3.5 Chapter 12- Respiration Flashcards
Why is energy important?
- Life depends on continuous transfers of energy.
- Needed in plants and animals for biological processes
- e.g. active transport, DNA replication, cell division, protien synthesis, maintainance of body temperature, muscle contraction.
Why is respiration important?
- Cells can’t get energy straight from glucose.
- Energy from glucose is used to form ATP for cells to use as an immediate energy source.
What does ATP stand for?
Adenosine Triphosphate
Describe the structure of ATP?
- A nucleotide
- Ribose (pentose sugar)
- Adenine (an organic nitrogenous base)
- 3 phosphate groups
Draw ATPs structure and label it.
Answer on revision card.
What is the role of ATP?
Carries energy around the cell to where it’s needed.

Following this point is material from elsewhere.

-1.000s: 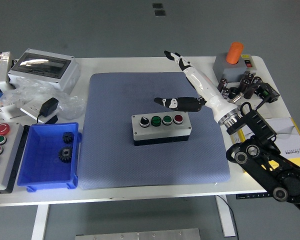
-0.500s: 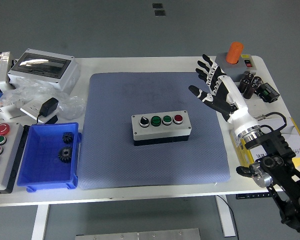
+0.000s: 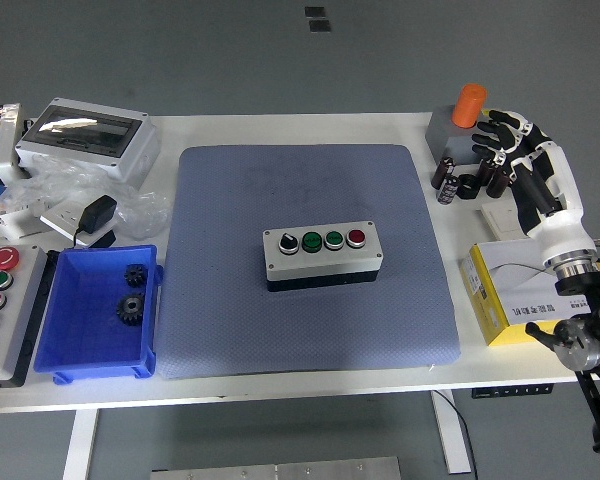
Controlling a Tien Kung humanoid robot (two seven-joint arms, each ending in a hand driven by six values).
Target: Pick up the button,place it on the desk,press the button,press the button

Describe how ATP is formed.
- ATP is formed in a condensation reaction between ADP (Adenosine Diphosphate) and inorganic phosphate (Pi).
- Requires energy from an energy releasing reaction (e.g. respiration or photosynthesis)
- Catalysed by by ATP synthase.
- This process is known as phosphorylation as a phosphate molecule is added to the ADP.
When is ATP synthesised?
- During photosynthesis- photophosphorylation
- During respiration- oxidative phosphorylation
- When phosphate groups are transferred from donor molecules to ADP- substrate-level phosphorylation
How does ATP store energy and what are the features of this store?
- Stores energy made in respiration in the chemical store of the phosphate bonds (bonds between phosphate groups).
- ATP diffuses to parts of the cell that need energy.
- Unstable and low activation energy, easily breakable.
How is energy released from ATP?
- ATP hydrolase (ATPase) breaks the phosphate bonds in a hydrolysis reaction (requiring water).
- Hydrolysing bonds- releases energy, splits the ATP into a ADP (Adenosine Diphosphate) and inorganic phosphate (Pi).
- The chemical energy released can then be used by the cell.
What type of reaction is the hydrolysis of ATP?
- A reversible reaction.
- ADP and Pi are recycled to form ATP again.
What is the formula of ATP reactions?
ATP + H2O ⇌ ADP + Pi
What are the benefits of using ATP as an energy source?
- Energy released in smaller, more manageable amounts, as it stores less energy, meaning little energy lost as heat.
- Small, soluable molecule- easily transported around the cell.
- ATP can be rapidly reformed once used up.
- Can’t leave cells so cells always have an immediate supply of energy.
- Immediate energy release- easily broken down by single reaction hydrolysis vs glucose/ other stores release- long process, several steps.
- Can make other molecules more reactive by transferring one of it’s phosphate groups (phosphorylation).
What are the problems of using ATP as an energy source?
- Not a long term energy source- can’t be stored as immediate energy source due to unstable phosphate bonds, whereas carbohydrates and fats can be used as storage.
- Stores less energy than glucose/ other stores.
Why does ATP have to be constantly remade and what does this require?
- Immediate energy release due to unstable bonds and single reaction hydrolysis.
- Requires ATP to be constantly remade in the mitochondria.
- Explains the large number of mitochondria.